VII. Conclusion: The Living Archive
I started this journey 16 years ago because of my son. I wanted to give him an answer to “where we came from.” What I found was a lifelong addiction to the truth.
I am a Data Steward. I am cleaning the records, bridging the “Woods” Irish gaps, and securing the “Harrison” foundations. Whether we are descended from a Queen, a President, a genius clockmaker, or simply a long line of stubborn Yorkshire Vikings, the value is in the accuracy.
I might not have found the “H4” in my attic like Del Boy, but I’ve found a legacy that is just as valuable. I’m just the custodian of the archive, making sure that when my children take the keyboard, the data is clean, the links are verified, and the story is true.

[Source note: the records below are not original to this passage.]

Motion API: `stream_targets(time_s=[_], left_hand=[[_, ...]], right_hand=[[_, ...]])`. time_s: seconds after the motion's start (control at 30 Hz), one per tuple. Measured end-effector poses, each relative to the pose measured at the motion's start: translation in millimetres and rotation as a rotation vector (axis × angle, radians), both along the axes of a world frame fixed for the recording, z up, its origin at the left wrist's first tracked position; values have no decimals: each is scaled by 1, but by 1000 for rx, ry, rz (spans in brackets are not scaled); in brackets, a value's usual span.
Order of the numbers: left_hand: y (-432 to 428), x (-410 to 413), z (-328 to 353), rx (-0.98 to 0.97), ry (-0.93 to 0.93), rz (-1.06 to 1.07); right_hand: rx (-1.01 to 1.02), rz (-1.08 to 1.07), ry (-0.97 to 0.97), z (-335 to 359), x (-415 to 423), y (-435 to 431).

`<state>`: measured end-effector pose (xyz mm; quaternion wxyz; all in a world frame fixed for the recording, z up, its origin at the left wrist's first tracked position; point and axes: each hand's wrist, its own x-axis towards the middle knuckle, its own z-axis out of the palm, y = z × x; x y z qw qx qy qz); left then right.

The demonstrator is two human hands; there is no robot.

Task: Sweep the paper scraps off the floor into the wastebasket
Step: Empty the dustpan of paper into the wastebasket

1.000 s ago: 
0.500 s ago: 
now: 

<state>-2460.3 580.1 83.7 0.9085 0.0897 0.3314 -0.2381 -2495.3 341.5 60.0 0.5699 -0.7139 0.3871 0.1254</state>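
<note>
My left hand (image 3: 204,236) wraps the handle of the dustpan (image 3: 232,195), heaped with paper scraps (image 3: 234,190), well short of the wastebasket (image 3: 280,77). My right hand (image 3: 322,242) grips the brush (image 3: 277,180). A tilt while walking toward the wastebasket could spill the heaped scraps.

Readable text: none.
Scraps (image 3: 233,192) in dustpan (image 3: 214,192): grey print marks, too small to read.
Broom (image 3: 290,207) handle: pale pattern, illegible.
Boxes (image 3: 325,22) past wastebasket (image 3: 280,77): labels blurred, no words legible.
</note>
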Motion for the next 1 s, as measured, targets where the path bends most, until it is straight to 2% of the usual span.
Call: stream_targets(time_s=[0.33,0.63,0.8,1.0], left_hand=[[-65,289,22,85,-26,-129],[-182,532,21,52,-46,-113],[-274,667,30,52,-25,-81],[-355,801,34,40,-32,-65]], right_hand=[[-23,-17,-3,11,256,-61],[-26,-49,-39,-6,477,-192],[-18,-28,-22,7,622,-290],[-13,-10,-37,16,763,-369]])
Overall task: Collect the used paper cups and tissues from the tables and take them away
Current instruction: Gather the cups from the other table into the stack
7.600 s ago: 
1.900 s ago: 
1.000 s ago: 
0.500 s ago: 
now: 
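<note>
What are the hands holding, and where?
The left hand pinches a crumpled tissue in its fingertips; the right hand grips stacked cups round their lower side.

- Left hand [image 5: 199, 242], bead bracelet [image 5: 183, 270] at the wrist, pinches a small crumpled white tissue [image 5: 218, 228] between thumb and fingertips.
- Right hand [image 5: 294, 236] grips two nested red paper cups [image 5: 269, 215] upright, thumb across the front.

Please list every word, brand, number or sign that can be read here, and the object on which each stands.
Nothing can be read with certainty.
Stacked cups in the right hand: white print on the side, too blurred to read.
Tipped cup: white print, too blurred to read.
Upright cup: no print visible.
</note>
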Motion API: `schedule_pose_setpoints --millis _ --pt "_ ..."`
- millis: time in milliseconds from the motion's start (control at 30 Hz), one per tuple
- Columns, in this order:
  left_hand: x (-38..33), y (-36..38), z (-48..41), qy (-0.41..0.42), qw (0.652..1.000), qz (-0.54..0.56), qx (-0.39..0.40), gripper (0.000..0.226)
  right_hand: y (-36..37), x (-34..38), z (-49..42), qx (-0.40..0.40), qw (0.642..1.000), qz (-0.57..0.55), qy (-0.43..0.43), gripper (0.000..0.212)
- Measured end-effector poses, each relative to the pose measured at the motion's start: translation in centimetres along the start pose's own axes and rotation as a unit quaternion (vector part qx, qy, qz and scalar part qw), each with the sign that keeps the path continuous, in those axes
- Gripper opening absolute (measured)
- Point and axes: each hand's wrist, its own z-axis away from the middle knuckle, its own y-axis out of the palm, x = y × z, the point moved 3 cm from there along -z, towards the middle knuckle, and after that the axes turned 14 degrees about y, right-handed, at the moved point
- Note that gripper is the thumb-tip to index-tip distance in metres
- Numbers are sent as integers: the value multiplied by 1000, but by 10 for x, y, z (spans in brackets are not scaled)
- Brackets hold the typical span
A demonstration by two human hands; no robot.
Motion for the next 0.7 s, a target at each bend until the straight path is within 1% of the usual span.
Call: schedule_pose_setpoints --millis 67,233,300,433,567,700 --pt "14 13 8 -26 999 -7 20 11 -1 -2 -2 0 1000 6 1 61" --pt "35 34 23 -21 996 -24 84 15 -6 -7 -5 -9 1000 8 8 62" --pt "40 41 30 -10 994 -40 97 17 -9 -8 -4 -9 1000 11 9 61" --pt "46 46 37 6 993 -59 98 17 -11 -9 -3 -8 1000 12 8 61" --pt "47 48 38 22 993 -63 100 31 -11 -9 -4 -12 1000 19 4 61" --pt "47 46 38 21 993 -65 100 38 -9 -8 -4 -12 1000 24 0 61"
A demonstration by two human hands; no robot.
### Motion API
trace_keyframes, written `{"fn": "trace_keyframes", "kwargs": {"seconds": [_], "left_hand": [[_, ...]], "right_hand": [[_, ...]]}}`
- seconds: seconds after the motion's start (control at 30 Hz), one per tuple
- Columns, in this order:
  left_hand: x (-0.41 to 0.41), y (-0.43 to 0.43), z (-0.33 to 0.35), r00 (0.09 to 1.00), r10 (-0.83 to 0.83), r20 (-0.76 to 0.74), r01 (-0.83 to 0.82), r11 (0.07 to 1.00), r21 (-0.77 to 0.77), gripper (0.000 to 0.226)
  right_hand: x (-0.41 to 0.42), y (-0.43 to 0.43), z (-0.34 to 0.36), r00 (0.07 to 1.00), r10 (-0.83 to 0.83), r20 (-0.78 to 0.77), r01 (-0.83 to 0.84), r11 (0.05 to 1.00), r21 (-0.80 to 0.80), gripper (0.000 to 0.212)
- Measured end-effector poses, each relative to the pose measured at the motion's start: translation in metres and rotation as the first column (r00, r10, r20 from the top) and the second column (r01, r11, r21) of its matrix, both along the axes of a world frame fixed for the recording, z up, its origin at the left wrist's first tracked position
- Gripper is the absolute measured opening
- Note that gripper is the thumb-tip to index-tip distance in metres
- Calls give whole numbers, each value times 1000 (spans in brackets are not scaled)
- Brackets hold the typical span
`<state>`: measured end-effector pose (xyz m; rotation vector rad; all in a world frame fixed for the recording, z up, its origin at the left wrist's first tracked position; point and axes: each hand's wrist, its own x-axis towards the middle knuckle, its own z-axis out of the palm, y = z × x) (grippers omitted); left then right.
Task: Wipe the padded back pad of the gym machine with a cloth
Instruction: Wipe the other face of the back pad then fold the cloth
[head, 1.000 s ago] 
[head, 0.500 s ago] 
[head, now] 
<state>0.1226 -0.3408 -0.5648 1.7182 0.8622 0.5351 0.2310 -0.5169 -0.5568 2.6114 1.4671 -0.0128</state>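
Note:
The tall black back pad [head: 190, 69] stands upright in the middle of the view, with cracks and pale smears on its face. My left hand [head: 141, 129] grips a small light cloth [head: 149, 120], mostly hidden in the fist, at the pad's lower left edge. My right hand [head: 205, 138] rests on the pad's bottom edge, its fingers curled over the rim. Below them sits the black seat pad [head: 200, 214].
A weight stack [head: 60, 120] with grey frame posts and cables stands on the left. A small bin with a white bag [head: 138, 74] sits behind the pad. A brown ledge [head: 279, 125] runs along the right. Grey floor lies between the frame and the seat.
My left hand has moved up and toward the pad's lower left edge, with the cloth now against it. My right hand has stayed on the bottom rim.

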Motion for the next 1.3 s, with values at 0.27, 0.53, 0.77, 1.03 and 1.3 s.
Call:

The Sheffield Melting Pot: A Shared Legacy
My 16-year deep dive has taught me that no family tree is an island. While I’ve been chasing the Harrison and Woods lines, my research into my wife’s heritage has revealed a strikingly similar pattern of “Industrial Gravity.” Her ancestors followed a parallel path, congregating in Sheffield from the geological edges of the UK: Cornwall, Wales, and Ireland. This was a family built on the back of the mining industry—generations of men and women following the coal and tin, moving from the depths of Cornish mines and Welsh valleys to the forge of the North. Just like my own tree, her side comes with its own mix of high-stakes challenges and surprises. From the linguistic “sticking points” of Welsh records to the elusive paper trails of the Cornish tin miners, her heritage adds new layers of data to our shared archive. As a steward for our children, I’m not just preserving one side of the story; I’m documenting how these two disparate migrations—one from the Viking North and one from the Celtic fringes combined in Sheffield to create their unique DNA. It’s a reminder that we are all, at our core, a collection of data points that have travelled hundreds of miles just to meet in the middle.